From a legal standpoint, it’s a “convoluted and complex” issue, and it’s the administration’s job to attempt to reduce legal exposure for the county, Heu said.
Furfaro said the council offered in 2010 to fund another position to help enforce TVRs, but Heu said that to him it’s not a resource problem.
“Without thoroughly understanding all of the processes and all of the moving parts, it wouldn’t be the responsible thing to do to just throw bodies at the challenge,” Heu said. “I think we need to clearly understand the big picture, the various moving parts and the entire process before we start allocating resources to help address this thing.”
Task force
Heu said the administration is not afraid of supporting the resolution, only that “there is more than one way to get the same outcome.”
The administration wants to start a long-term process re-engineering study that does many of the things an investigation does, but goes a number of steps further, he said.
Meanwhile, Mayor Bernard Carvalho Jr. has formed an oversight committee, whose intent, “broadly speaking,” is the effective enforcement of TVR issues, but it would not happen two weeks from now, Heu said.

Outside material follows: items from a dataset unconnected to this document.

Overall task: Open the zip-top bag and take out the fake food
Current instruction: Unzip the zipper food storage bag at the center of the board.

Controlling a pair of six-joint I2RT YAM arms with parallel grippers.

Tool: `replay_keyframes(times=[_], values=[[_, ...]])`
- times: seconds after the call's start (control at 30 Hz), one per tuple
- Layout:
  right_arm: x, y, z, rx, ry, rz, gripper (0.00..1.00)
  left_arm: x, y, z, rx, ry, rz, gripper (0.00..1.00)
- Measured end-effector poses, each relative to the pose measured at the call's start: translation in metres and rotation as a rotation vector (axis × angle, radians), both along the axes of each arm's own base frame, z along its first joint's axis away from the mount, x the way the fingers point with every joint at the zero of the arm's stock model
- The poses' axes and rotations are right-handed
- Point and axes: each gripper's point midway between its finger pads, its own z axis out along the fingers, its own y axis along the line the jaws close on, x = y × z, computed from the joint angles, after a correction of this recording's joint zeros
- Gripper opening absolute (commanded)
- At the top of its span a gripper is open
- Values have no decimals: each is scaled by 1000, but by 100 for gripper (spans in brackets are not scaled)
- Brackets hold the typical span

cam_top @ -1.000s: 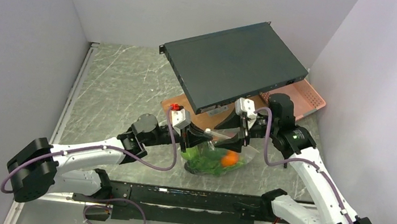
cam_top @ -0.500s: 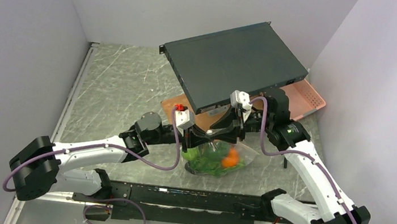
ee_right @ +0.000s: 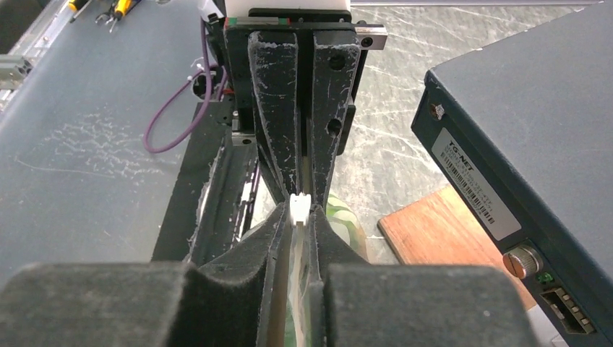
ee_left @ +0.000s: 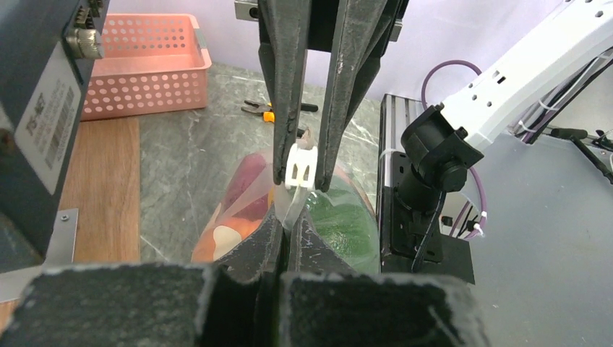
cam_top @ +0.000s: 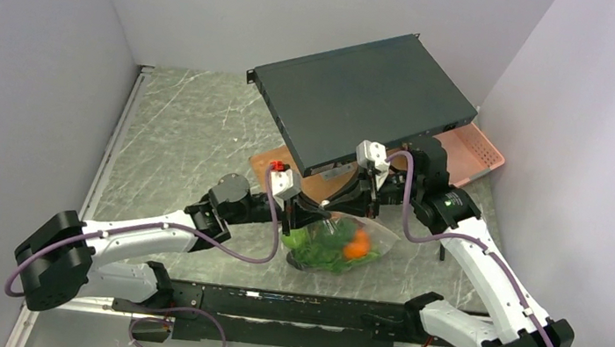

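The left fingers [ee_left: 254, 244] clamp the rim of the zip-top bag [ee_left: 235, 199]; the right fingers [ee_left: 285, 87] pinch its white slider [ee_left: 301, 166]. A dark rack unit [cam_top: 366, 101] looms at 12 o'clock, a pink basket [cam_top: 477, 150] at 2.

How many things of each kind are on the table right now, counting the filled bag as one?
zip-top bag: 1
dark equipment box: 1
pink basket: 1
wooden board: 1
pliers: 1
Total: 5
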Motion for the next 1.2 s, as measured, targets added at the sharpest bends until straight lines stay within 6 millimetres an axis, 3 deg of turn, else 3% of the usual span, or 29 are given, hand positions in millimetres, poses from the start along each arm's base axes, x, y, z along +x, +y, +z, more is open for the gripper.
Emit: replay_keyframes(times=[0.27, 1.2], values=[[1, -2, -6, -21, -19, -6, 3, 5, 16, -2, -24, 7, 47, 0], [10, -21, -19, -77, 0, -87, 0, 0, 50, 16, -25, -74, 103, 0]])
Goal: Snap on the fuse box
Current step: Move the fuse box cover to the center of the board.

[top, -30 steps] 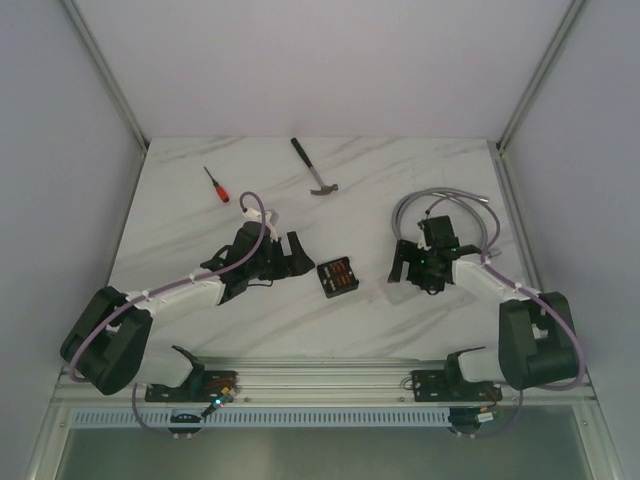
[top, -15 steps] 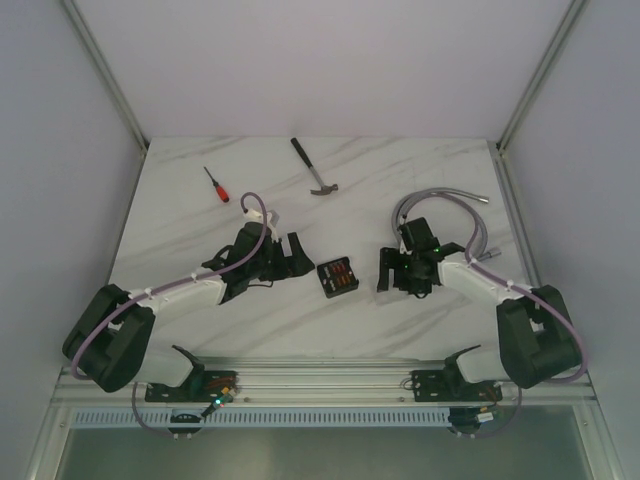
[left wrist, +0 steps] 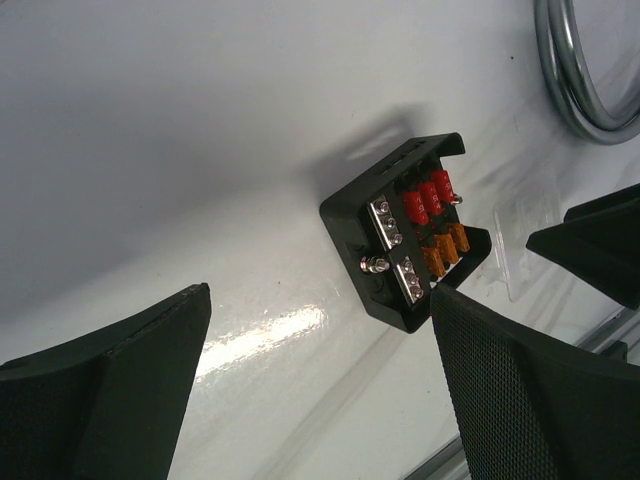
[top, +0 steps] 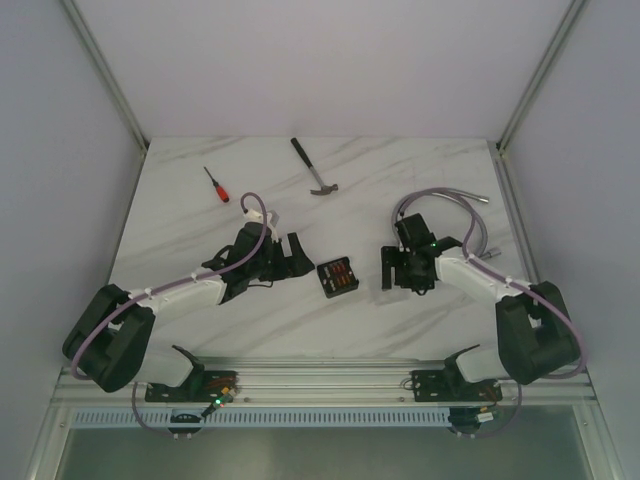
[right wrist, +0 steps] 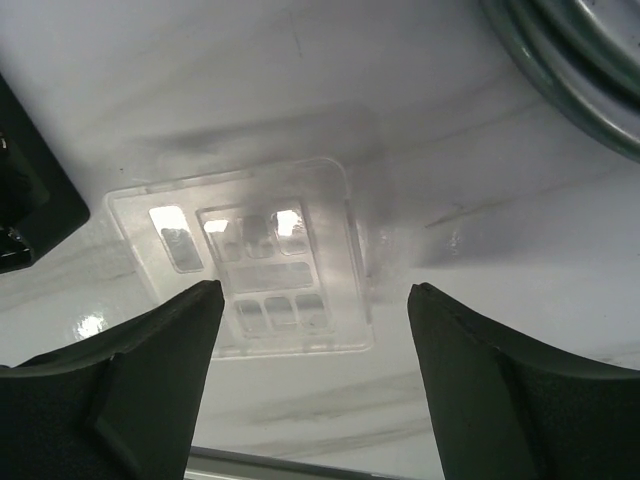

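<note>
1. Fuse box [left wrist: 405, 245]: set on the worktop [top: 200, 210] between the two arms, its top uncovered, with red and orange fuses exposed. The snap-on step is judged not yet done.
2. Clear cover [right wrist: 250, 255]: laid flat on the worktop just to the right of the box, not touching it, and presumably placed there for pick-up.
3. Right end effector [right wrist: 310, 330]: held low over the cover, fingers spread wider than it. Nothing is gripped, and contact cannot be confirmed.
4. Left end effector [left wrist: 320, 380]: spread wide and empty, aimed at the box from its left, likely positioned to steady it.
</note>
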Available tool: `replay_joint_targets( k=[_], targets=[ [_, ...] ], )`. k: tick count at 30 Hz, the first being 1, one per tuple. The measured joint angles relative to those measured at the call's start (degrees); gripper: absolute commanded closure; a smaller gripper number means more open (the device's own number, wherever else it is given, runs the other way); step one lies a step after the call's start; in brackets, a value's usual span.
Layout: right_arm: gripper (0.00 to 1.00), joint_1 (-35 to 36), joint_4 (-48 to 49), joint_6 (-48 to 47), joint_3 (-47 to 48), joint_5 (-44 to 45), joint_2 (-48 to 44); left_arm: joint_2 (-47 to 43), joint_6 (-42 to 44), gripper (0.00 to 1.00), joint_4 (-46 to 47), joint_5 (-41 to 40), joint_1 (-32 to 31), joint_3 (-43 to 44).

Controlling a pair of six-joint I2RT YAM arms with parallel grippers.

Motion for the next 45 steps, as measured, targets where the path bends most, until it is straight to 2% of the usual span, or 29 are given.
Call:
replay_joint_targets(
  k=[11, 17, 22, 29, 45],
  targets=[
    [0.23, 1.3, 1.5, -0.9, 0.3, -2.9, 1.2, 0.0, 0.0, 0.00, -0.2, 0.0, 0.0, 0.0],
    [0.08, 2.4, 0.2, -0.6, 1.0, -2.3, 1.1, 0.0, 0.0, 0.00, -0.2, 0.0, 0.0, 0.0],
    [0.00, 4.7, -1.3, -0.4, 2.6, -0.1, 1.1, 0.0, 0.0, 0.00, -0.2, 0.0, 0.0, 0.0],
    [0.00, 8.4, -1.5, -0.4, 5.0, 3.5, 3.3, 0.0, 0.0, 0.00, -0.2, 0.0, 0.0, 0.0],
    [0.00, 10.3, -2.4, 0.0, 6.5, 8.4, 6.1, 0.0, 0.0, 0.00, -0.2, 0.0, 0.0, 0.0]
  ],
)
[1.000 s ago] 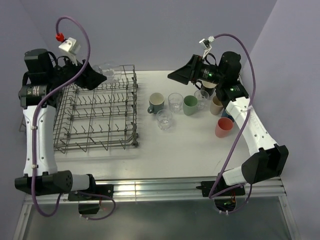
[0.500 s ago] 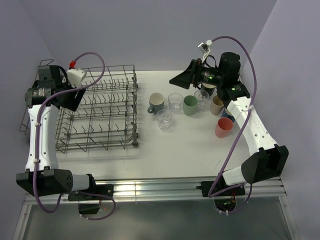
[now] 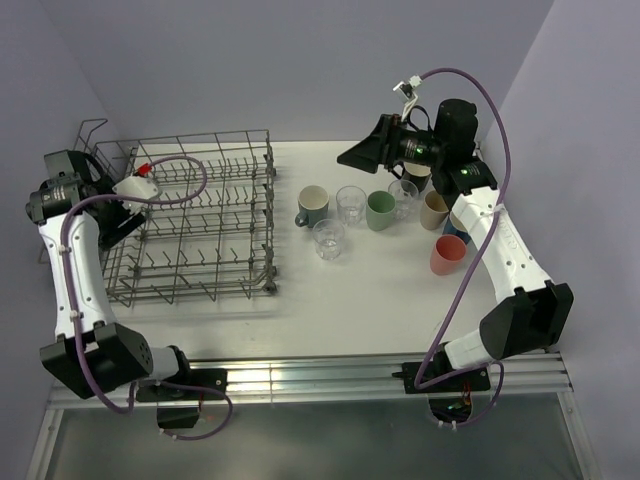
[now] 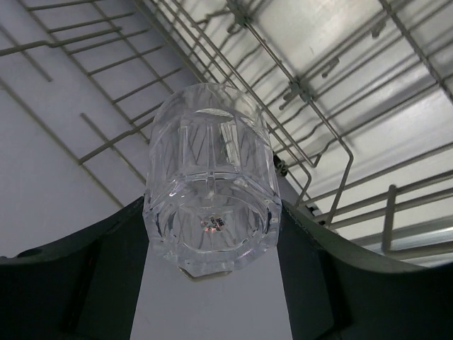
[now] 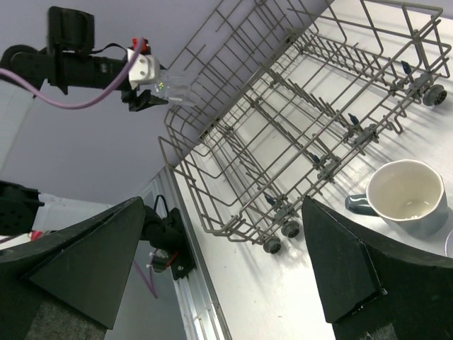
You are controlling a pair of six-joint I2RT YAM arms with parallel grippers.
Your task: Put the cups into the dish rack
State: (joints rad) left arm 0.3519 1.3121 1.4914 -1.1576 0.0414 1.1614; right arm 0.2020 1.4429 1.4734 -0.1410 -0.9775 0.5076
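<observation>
My left gripper point(image 4: 212, 280) is shut on a clear glass tumbler point(image 4: 211, 180), which lies tilted between the two fingers. In the top view this gripper point(image 3: 122, 213) is at the left side of the grey wire dish rack point(image 3: 205, 225), over its left edge. The right wrist view shows the held tumbler point(image 5: 175, 83) above the rack's far corner. My right gripper point(image 3: 362, 155) is open and empty, raised above the cups. On the table stand a grey-blue mug point(image 3: 313, 205), three clear tumblers point(image 3: 351, 203), a green mug point(image 3: 380, 210), a beige mug point(image 3: 432, 210) and a coral mug point(image 3: 447, 254).
The rack point(image 5: 304, 106) holds no cups that I can see. A small wire basket point(image 3: 92, 135) hangs at its far left corner. Purple walls close the back and right. The grey-blue mug point(image 5: 405, 195) stands just right of the rack's wheels.
My left arm swung from the rack's back edge out and down to its left side, carrying the tumbler. The right arm barely moved.
</observation>
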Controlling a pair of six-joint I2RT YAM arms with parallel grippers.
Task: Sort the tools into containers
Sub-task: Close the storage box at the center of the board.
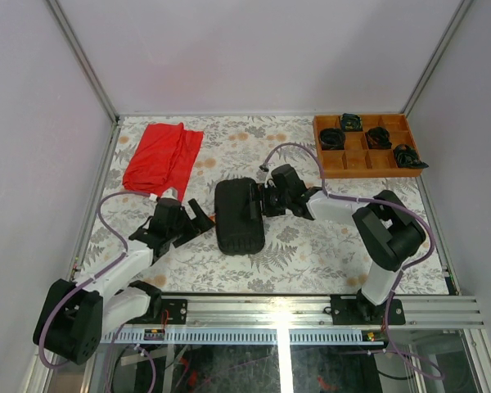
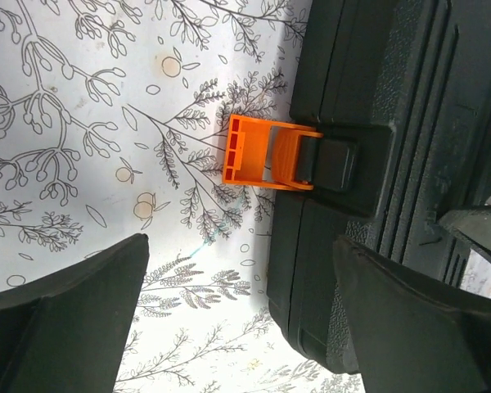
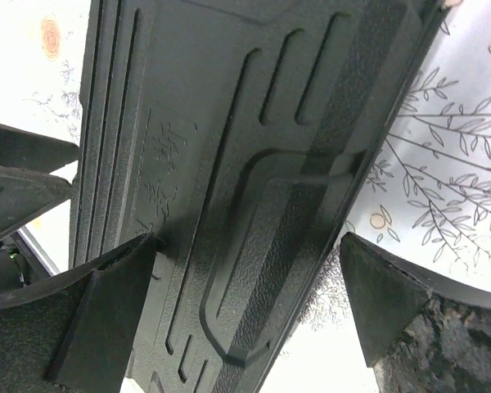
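Note:
The black tool case (image 1: 239, 214) lies closed in the middle of the table, with its orange latch (image 2: 266, 153) on its left side. No tools show in any view. My left gripper (image 1: 199, 218) is open at the case's left edge. In the left wrist view it (image 2: 241, 327) straddles that edge below the latch, one finger (image 2: 417, 319) over the case (image 2: 393, 123) and the other over the table. My right gripper (image 1: 266, 201) is open at the case's right side. In the right wrist view it (image 3: 250, 303) spans the ribbed lid (image 3: 254, 164) and its right edge.
A red cloth (image 1: 162, 155) lies at the back left. An orange-brown wooden tray (image 1: 356, 162) with several black coiled bundles (image 1: 331, 138) stands at the back right. The tabletop has a floral print (image 2: 82, 123). Grey walls enclose the table.

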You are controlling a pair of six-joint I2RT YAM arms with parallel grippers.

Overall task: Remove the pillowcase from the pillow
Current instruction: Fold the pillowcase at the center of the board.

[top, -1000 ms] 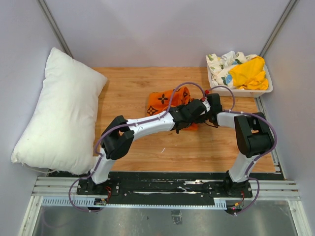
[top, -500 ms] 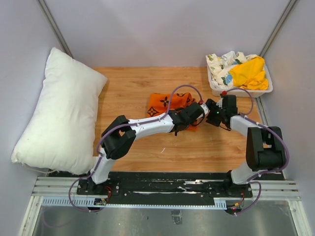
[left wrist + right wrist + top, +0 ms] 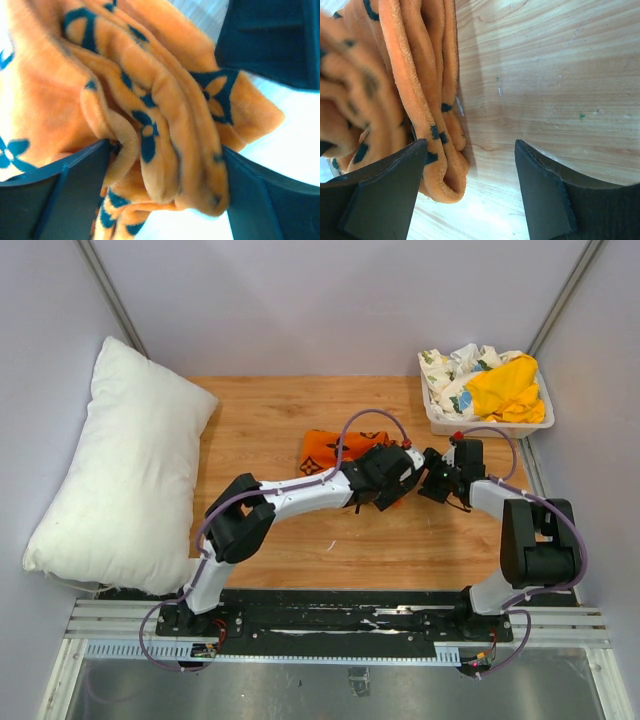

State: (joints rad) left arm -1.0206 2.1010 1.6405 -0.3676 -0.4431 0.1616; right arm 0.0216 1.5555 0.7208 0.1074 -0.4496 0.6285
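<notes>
The orange pillowcase (image 3: 328, 448) with black motifs lies bunched on the wooden table, apart from the plain white pillow (image 3: 115, 470), which rests at the far left. My left gripper (image 3: 393, 478) sits at the pillowcase's right end. In the left wrist view its jaws stand wide, and thick folds of pillowcase (image 3: 150, 100) fill the gap of the left gripper (image 3: 165, 147). My right gripper (image 3: 430, 482) faces it from the right and is open. In the right wrist view a pillowcase (image 3: 415, 75) hem lies by the left finger (image 3: 385, 195) of the right gripper (image 3: 470, 145), over bare wood.
A white bin (image 3: 487, 426) at the back right holds a yellow cloth (image 3: 505, 385) and a floral-print cloth (image 3: 450, 365). Grey walls enclose the table (image 3: 260, 410) on three sides. Both arms' cables loop above the pillowcase.
My left jaws have gone from shut to wide apart over the pillowcase. The right gripper has let go and pulled back to the right, its arm swinging outward. The pillowcase has settled lower.
</notes>
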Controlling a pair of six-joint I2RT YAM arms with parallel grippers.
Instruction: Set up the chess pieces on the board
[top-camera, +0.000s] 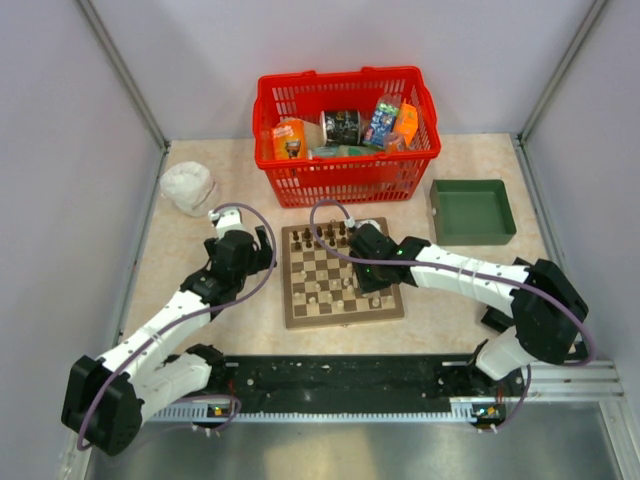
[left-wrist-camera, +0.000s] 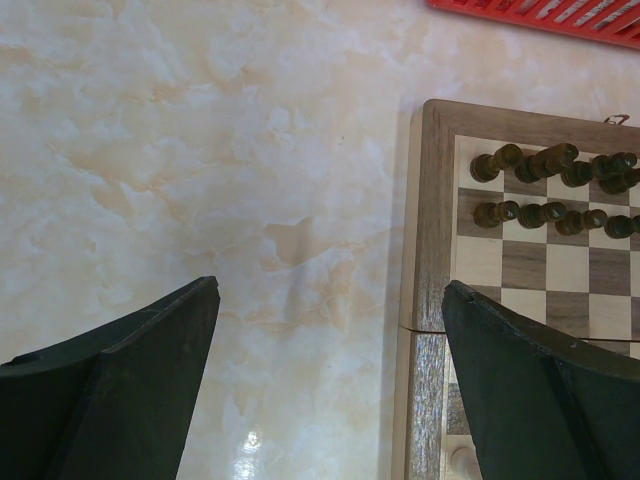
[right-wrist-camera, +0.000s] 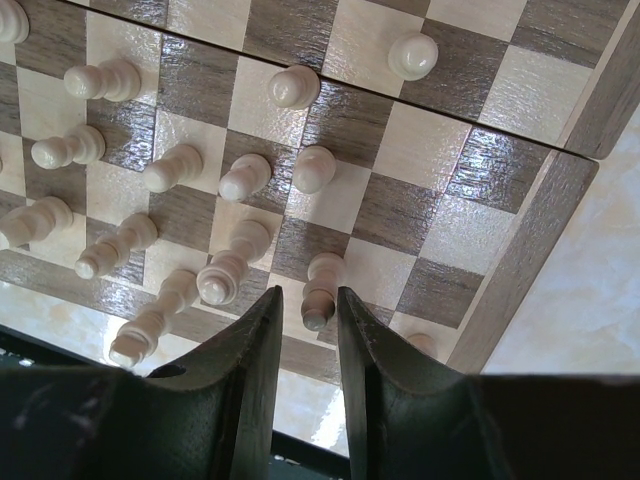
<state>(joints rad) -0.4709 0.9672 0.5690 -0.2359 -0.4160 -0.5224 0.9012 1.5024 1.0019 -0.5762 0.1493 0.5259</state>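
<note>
My right gripper is nearly closed, and its tips pinch the head of a pale piece on the board, close to the near edge and towards the near right corner. From my wrist view I judge it gripped, though the contact is thin. My left gripper is wide open and empty, hanging over the table just beside the board's left edge.

Most pale pieces are scattered over the near half, some of them leaning. The dark pieces sit in two rows at the far left corner.

These look like hard, smooth turned wood, very light and narrow at the base, so I expect one to topple at a nudge or squirt out of a grip on its rounded head. I would take hold lower, at the neck under the head, squarely from above. Another pale piece stands just beside my left finger, so any sideways shift risks knocking it.
</note>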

So the administration has also formed within the Planning Department a “more near-term” four-person task force, which is separate from the mayor’s oversight committee, and would look at violations, he said.
When asked by Councilwoman JoAnn Yukimura if this task force would be able to bring at least one case to court in the next three months, Heu said the administration would like to move “as quickly as possible.”
“So the answer to my question is ‘yes,’ because when you say ‘as soon as possible,’ it has no meaning to us, because ‘as soon as possible’ has meant, one, two, three years,” Yukimura said to Heu.
Years ago, the council pulled back on an internal audit of the Public Works Department because Heu said the administration would do a performance audit on the department, which never happened, according to Rapozo.
“I understand what you are saying and I really want to believe, but I don’t have the confidence anymore that, in fact, anything will be done,” Rapozo said.